Chhajer M, Crippen GM. A protein folding potential that places the native states of a large number of proteins near a local minimum.
BMC STRUCTURAL BIOLOGY 2002;
2:4. [PMID:
12165098 PMCID:
PMC126205 DOI:
10.1186/1472-6807-2-4]
[Citation(s) in RCA: 9] [Impact Index Per Article: 0.4] [Reference Citation Analysis] [Abstract] [Key Words] [MESH Headings] [Grants] [Track Full Text] [Download PDF] [Figures] [Subscribe] [Scholar Register] [Received: 06/05/2002] [Accepted: 08/06/2002] [Indexed: 11/22/2022]
Abstract
BACKGROUND
We present a simple method to train a potential function for the protein folding problem which, even though trained using a small number of proteins, is able to place a significantly large number of native conformations near a local minimum. The training relies on generating decoys by energy minimization of the native conformations using the current potential and using a physically meaningful objective function (derivative of energy with respect to torsion angles at the native conformation) during the quadratic programming to place the native conformation near a local minimum.
RESULTS
We also compare the performance of three different types of energy functions and find that while the pairwise energy function is trainable, a solvation energy function by itself is untrainable if decoys are generated by minimizing the current potential starting at the native conformation.

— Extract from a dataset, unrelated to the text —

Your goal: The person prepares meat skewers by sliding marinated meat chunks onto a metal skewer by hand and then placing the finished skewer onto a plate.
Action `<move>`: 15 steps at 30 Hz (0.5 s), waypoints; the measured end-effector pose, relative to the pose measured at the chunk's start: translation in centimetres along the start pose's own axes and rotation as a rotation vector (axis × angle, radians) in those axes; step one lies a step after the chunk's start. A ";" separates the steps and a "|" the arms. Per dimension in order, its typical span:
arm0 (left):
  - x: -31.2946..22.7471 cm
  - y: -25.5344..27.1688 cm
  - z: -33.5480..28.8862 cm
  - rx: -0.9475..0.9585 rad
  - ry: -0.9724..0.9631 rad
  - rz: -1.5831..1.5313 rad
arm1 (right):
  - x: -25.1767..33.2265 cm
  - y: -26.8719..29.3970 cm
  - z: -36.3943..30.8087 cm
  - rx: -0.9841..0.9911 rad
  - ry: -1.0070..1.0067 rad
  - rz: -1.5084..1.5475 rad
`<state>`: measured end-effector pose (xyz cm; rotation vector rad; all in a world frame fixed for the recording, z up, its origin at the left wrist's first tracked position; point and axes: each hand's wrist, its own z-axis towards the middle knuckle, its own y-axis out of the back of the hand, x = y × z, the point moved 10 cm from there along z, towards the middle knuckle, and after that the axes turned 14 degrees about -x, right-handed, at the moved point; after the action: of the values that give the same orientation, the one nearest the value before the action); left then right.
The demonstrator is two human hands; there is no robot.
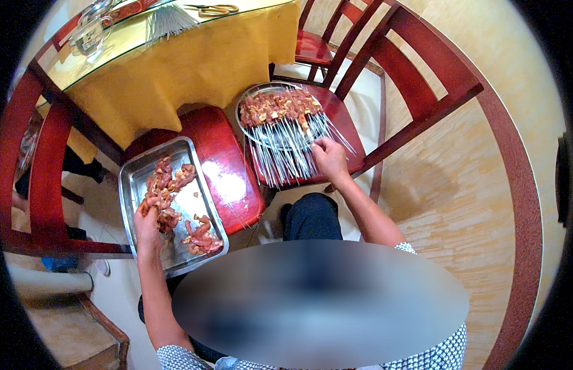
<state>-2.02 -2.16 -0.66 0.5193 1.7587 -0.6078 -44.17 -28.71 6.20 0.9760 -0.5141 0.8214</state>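
My left hand reaches into a rectangular metal tray, its fingers closed on raw meat. Marinated pieces of raw meat lie in loose clumps across the tray. To the right, a round metal platter bears many meat skewers, laid side by side with the meat at the far side. Their thin bare metal ends fan out toward me over the platter's near rim. Beside these ends is my right hand, its fingers pinched on the end of a skewer at the right of the pile.
The tray and platter rest on two red wooden chairs. Behind them stands a glass-topped table with a yellow cloth, holding bare metal skewers, scissors and a glass jug. Chair backs rise at both sides.
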 end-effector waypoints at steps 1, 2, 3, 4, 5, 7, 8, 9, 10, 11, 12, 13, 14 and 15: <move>0.1 0.0 -0.1 -0.008 0.000 -0.011 | -0.2 0.0 0.8 -0.033 0.015 -0.005; 0.2 -0.1 -0.1 -0.015 0.001 -0.023 | -0.7 0.2 1.5 -0.054 0.004 -0.031; -0.1 -0.1 -0.2 -0.030 -0.007 -0.015 | -0.6 0.2 2.1 -0.073 -0.008 -0.049; -0.5 -0.1 -0.4 -0.045 -0.015 -0.008 | -0.8 0.3 2.7 -0.092 -0.020 -0.068; -0.9 -0.1 -0.5 -0.059 -0.022 -0.001 | -1.5 0.2 3.5 -0.114 0.003 -0.082; -1.0 -0.2 -0.7 -0.067 -0.014 0.010 | -2.2 0.5 5.0 -0.154 0.053 -0.117; -0.8 -0.3 -0.7 -0.059 -0.002 0.017 | -2.8 0.8 5.6 -0.151 0.054 -0.117; -0.7 -0.4 -0.6 -0.052 0.010 0.026 | -2.3 1.3 6.1 -0.176 0.087 -0.170; -0.6 -0.2 -0.4 -0.039 0.024 0.039 | -2.9 1.3 6.8 -0.175 0.084 -0.190; -0.3 -0.3 -0.1 -0.021 0.018 0.033 | -3.5 1.3 7.6 -0.175 0.080 -0.211; 0.0 -0.3 0.2 -0.009 0.010 0.028 | -3.6 1.2 8.4 -0.182 0.109 -0.224; 0.1 0.2 0.6 0.000 -0.005 0.026 | -3.5 0.8 9.1 -0.190 0.137 -0.230; 0.6 1.7 2.1 -0.027 -0.130 0.088 | -3.3 0.4 9.7 -0.197 0.166 -0.235; 0.7 1.1 1.9 -0.022 -0.111 0.095 | -3.5 0.2 9.9 -0.192 0.192 -0.263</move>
<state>-0.10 -2.46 -1.87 0.5408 1.6246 -0.5399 -46.68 -38.61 8.62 0.7589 -0.2849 0.6089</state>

The best results are obtained when a pairwise interaction energy function is used with solvation energy function.
CONCLUSIONS
We are able to train a potential function using six proteins which places a total of 42 native conformations within approximately 4 A rmsd and 71 native conformations within approximately 6 A rmsd of a local minimum out of a total of 91 proteins. Furthermore, the threading test using the same 91 proteins ranks 89 native conformations to be first and the other two as second.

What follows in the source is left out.